Reprinted with permission from the Jakarta Sunday Post.

An e-mail came to my inbox about two months ago. It was from Ari Alexander, co-executive director of an organization called Children of Abraham. It's an organization that fosters dialog between young Jews and Muslims from all over the world. This project is based on the Internet, so we can enter the dialog from any place in the world. I've been a member since 2004.


 In his e-mail, Ari, an American Jew, asked me if I was interested in attending the Second World Congress of Imams and Rabbis for Peace, due to take place in Seville, Spain from March 19 to 22. When I read his e-mail, my first reaction was: Is this a joke? We all know there are problems between Muslims and Jews, which cause us to fight and hate one other. I have met a lot of imams in my life and they all agreed that Jews are the enemies of Muslims. They are infidels. We cannot be friends with them. I remember an imam saying in a sermon, "Jews are our biggest enemy. We have to kill them, or they will kill us first." Scary. And now this congress will gather together imams and rabbis and hope they will make peace? Interesting!

I replied to Ari's e-mail immediately, telling him that I'd love to attend the congress as a Children of Abraham student, and see how the imams and rabbis made peace -- instead of killing each other. In response, Ari sent me a list of questions and said the Children of Abraham could send four (of its 147) students to the congress. The list of questions would help them choose the four lucky students. They would judge us based on our answers, so I gave them the best answer I could possibly give.

It took almost a week for them to decide who the lucky four were. I got more nervous by the day. I checked my e-mail every morning and evening with no avail. Finally, on March 3, I received an e-mail from Ari saying I had been chosen to represent Children of Abraham students at the congress. I was speechless and jumped from my chair to run around my house. I was very happy! March 3 was also my 19th birthday and Ari's e-mail was the best birthday gift I've ever had. Later, Ari told me that Children of Abraham could only send two students, not four, to the congress, and they chose me to be one of two. It was indeed an honor for me. I only had two weeks to get everything ready for Seville. It was probably the busiest two weeks of my life, and my excitement grew.

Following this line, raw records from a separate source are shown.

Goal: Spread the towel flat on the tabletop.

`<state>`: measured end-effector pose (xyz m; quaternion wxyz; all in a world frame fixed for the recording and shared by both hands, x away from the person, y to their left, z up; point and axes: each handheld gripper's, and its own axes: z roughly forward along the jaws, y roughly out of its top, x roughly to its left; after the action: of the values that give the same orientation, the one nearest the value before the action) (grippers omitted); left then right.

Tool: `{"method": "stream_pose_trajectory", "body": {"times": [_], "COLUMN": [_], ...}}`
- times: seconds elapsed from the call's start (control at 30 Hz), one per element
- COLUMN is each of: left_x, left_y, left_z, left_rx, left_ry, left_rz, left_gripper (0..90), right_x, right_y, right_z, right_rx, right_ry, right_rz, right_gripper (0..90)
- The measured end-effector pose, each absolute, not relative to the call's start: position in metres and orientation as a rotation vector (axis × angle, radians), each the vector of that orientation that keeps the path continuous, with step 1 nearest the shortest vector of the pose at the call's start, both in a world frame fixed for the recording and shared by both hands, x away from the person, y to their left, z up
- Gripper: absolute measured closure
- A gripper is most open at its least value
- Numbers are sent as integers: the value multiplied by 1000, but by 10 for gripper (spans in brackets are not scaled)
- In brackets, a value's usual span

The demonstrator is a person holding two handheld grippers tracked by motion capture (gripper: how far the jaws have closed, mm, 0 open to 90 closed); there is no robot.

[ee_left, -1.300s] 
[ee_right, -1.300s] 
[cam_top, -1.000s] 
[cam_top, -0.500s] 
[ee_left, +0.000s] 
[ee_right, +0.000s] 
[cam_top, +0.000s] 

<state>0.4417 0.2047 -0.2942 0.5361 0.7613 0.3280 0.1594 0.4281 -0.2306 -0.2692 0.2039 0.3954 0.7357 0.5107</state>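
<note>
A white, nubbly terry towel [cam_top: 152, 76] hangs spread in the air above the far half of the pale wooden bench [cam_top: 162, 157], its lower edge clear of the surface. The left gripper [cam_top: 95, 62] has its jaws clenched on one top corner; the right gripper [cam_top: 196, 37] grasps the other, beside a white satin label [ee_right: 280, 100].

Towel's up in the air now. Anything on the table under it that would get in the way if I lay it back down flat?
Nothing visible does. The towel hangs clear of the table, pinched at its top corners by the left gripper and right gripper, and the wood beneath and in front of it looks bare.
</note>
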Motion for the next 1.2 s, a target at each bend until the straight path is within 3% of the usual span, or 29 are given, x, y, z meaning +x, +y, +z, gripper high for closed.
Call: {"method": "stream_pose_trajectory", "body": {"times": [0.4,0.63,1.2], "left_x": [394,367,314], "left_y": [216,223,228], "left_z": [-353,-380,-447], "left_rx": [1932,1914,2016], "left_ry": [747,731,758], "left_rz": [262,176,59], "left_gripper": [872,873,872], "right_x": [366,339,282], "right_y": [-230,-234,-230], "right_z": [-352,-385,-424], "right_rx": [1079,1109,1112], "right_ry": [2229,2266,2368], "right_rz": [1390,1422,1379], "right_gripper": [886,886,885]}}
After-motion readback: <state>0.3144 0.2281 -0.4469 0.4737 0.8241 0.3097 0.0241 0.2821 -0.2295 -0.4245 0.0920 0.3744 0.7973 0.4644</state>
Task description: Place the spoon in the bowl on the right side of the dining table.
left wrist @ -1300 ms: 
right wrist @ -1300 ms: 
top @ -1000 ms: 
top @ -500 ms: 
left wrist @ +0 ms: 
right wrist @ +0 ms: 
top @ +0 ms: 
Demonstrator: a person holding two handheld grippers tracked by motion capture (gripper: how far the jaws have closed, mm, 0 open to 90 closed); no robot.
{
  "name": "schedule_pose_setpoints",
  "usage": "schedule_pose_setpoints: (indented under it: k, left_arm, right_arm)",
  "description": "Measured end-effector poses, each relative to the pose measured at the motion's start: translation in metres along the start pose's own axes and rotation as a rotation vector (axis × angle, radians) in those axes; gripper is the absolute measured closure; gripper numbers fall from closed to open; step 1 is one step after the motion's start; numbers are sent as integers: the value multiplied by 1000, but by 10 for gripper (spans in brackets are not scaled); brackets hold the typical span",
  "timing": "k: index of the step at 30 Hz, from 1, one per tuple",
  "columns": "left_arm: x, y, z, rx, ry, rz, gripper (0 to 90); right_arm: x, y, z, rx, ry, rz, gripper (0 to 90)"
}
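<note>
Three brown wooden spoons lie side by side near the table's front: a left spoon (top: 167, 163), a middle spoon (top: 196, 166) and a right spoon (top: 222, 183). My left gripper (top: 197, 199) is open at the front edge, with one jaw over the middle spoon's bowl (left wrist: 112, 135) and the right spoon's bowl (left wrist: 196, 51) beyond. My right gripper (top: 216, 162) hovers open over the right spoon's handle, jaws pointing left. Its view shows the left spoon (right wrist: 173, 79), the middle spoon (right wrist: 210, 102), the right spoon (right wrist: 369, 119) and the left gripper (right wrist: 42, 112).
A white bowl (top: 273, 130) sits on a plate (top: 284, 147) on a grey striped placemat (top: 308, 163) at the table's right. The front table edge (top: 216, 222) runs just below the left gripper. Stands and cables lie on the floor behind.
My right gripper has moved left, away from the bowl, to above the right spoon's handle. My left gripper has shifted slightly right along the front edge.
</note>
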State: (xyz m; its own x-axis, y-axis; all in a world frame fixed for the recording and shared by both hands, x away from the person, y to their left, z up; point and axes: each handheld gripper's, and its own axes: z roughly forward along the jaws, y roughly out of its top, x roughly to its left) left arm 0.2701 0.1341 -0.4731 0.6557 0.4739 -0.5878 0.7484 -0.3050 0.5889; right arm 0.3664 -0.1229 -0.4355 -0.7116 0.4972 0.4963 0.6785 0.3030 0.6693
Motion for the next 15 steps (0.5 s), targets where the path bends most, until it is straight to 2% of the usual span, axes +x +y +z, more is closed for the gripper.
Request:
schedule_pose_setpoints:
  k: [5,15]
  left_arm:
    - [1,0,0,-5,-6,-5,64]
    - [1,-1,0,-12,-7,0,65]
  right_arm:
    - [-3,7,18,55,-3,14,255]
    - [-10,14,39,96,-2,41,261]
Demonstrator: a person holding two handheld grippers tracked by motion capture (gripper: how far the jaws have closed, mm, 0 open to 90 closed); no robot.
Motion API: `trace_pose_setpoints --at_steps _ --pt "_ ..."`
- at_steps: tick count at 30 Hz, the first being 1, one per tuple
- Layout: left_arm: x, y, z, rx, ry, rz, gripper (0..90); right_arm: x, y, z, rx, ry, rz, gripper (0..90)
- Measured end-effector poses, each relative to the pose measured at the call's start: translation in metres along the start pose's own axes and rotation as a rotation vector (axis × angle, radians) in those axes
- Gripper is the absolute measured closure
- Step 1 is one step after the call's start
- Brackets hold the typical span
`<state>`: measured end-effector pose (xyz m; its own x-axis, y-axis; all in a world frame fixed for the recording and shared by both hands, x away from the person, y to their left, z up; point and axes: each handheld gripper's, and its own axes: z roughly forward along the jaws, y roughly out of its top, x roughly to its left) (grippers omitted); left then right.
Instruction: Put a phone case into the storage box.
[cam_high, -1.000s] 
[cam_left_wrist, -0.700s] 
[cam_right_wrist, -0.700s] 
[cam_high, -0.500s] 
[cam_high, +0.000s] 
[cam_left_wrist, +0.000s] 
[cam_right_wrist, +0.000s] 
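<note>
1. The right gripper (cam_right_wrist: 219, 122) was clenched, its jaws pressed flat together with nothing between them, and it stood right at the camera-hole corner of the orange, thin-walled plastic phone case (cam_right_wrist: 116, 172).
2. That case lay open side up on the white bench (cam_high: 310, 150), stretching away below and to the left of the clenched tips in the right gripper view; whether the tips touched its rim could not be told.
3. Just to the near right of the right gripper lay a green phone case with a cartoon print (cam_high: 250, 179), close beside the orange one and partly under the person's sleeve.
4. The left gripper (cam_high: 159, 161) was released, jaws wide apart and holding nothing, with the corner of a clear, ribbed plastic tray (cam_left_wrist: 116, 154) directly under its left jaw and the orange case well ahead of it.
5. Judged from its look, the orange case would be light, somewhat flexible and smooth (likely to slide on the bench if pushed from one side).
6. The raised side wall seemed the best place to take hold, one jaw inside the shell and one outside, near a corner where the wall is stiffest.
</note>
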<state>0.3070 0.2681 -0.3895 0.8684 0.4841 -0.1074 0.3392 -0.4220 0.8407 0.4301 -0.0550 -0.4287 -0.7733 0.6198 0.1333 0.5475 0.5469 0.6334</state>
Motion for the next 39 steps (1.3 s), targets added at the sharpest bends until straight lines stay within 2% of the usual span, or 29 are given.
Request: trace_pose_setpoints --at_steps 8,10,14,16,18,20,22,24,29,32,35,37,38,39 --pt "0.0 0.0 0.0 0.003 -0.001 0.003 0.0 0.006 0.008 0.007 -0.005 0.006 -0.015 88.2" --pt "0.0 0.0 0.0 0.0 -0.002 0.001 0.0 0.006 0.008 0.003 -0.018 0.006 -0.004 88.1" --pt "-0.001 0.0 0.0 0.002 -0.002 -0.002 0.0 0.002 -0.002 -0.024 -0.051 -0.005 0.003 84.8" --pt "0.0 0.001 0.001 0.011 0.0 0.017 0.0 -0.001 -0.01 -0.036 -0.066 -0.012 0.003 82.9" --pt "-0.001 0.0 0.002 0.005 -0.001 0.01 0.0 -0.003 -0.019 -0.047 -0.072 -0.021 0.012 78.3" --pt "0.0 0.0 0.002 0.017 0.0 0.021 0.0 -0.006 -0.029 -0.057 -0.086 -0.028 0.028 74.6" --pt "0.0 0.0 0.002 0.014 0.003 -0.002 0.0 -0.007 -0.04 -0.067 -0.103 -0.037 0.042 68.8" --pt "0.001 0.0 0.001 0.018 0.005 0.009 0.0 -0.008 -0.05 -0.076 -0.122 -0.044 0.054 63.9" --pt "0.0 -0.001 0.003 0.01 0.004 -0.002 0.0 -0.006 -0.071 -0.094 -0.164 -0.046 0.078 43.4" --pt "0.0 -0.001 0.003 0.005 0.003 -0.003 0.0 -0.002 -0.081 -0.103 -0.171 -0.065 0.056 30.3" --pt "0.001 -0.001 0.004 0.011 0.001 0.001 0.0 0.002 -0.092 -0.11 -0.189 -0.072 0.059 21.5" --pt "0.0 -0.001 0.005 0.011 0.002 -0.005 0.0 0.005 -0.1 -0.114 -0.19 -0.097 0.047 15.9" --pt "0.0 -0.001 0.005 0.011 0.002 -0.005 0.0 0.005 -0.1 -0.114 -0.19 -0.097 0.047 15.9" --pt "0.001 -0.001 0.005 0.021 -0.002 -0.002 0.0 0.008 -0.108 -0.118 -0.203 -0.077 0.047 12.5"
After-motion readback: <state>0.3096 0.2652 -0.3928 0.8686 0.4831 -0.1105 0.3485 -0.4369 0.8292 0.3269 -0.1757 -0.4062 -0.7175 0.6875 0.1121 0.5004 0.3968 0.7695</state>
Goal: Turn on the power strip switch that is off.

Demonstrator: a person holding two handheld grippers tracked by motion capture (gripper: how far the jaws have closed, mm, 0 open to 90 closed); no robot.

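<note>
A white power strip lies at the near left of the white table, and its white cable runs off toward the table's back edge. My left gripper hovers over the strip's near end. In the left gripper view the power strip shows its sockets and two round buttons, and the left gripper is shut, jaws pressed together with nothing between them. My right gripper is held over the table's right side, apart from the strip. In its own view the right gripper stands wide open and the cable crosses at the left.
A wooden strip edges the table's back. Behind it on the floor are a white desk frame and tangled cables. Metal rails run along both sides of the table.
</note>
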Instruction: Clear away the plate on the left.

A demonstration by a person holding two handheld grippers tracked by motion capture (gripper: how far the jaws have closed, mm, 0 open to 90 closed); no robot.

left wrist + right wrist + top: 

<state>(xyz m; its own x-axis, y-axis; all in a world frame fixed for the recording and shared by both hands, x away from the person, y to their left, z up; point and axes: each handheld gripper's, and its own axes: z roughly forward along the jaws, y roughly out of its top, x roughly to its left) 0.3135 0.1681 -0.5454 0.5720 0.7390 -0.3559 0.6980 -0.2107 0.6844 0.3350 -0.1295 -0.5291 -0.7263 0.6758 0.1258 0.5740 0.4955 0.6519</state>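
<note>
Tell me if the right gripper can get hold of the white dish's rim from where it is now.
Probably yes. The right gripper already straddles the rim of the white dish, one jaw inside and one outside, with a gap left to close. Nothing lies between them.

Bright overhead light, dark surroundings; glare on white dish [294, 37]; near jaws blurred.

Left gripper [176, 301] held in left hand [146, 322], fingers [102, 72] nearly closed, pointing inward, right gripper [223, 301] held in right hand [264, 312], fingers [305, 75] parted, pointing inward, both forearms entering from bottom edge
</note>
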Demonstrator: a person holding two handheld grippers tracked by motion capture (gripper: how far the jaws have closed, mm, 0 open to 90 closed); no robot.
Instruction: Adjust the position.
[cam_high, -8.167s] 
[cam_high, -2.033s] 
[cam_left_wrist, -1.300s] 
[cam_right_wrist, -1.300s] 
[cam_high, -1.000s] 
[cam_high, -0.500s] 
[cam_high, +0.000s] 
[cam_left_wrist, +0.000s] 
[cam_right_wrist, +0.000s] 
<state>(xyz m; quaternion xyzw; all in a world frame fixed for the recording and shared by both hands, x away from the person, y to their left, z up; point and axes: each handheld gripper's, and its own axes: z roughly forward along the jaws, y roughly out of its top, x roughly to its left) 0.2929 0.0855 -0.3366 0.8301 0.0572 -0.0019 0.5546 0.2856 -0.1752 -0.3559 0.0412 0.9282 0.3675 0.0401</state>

It stayed with me until my flight to Seville from Madrid. I was on the same flight as some rabbis -- an Indonesian traveling alone. When I saw the rabbis on the plane, I suddenly felt hesitant. I'm going to meet the enemy, I said to myself. Will the imams and the rabbis make peace? Are we going to be OK during the congress? Before we landed in Seville, I asked God to fill the hearts of the imams and rabbis with love, so they could share it with each other.

The congress organizer picked us up at the airport by bus. When I entered the bus, I felt like a stranger. The bus was full of bearded old men in black suites, and they were all staring at me, a girl wearing a brown sweater, jeans, sneakers, backpack and a look of exhaustion. A complete stranger. Some of them smiled and some of them gave me a "who-the-hell-are-you" look while I struggled to find a seat. Finally I found a seat beside a man with a white beard and black hat. He introduced himself as a rabbi from Israel. "You should come to Israel someday," he said. "You'll learn a lot of things there. I can arrange a visa for you if you are interested." I smiled at him and thought, a rabbi has just offered me a visa for Israel. Please tell me, God, is this reality or am I hallucinating after a 20-hour flight?

When we arrived at the hotel, we didn't have much time to rest because we had to attend the opening ceremony. I was very sleepy, so I took a shower to refresh myself and prepare for the ceremony. I met Ari and Gul Rukh Rahman at the ceremony. Gul, a Pakistani Muslim, is a co-executive director of Children of Abraham too.

I was very happy when we met. I've been working with them for two years via the Internet, and it was the first time I'd met them in the flesh. Ari also introduced me to Yasser Salimi and Pearl Gluck. Yasser is a Children of Abraham student like me, and Pearl is a filmmaker. She was going to make a documentary film of us during the congress. They are my good friends. They knew that it was my first time to meet Jews, so they encouraged me to talk to the rabbis. I was pretty scared at first. Talk to the rabbis? What if they don't want to talk to me because I'm a Muslim?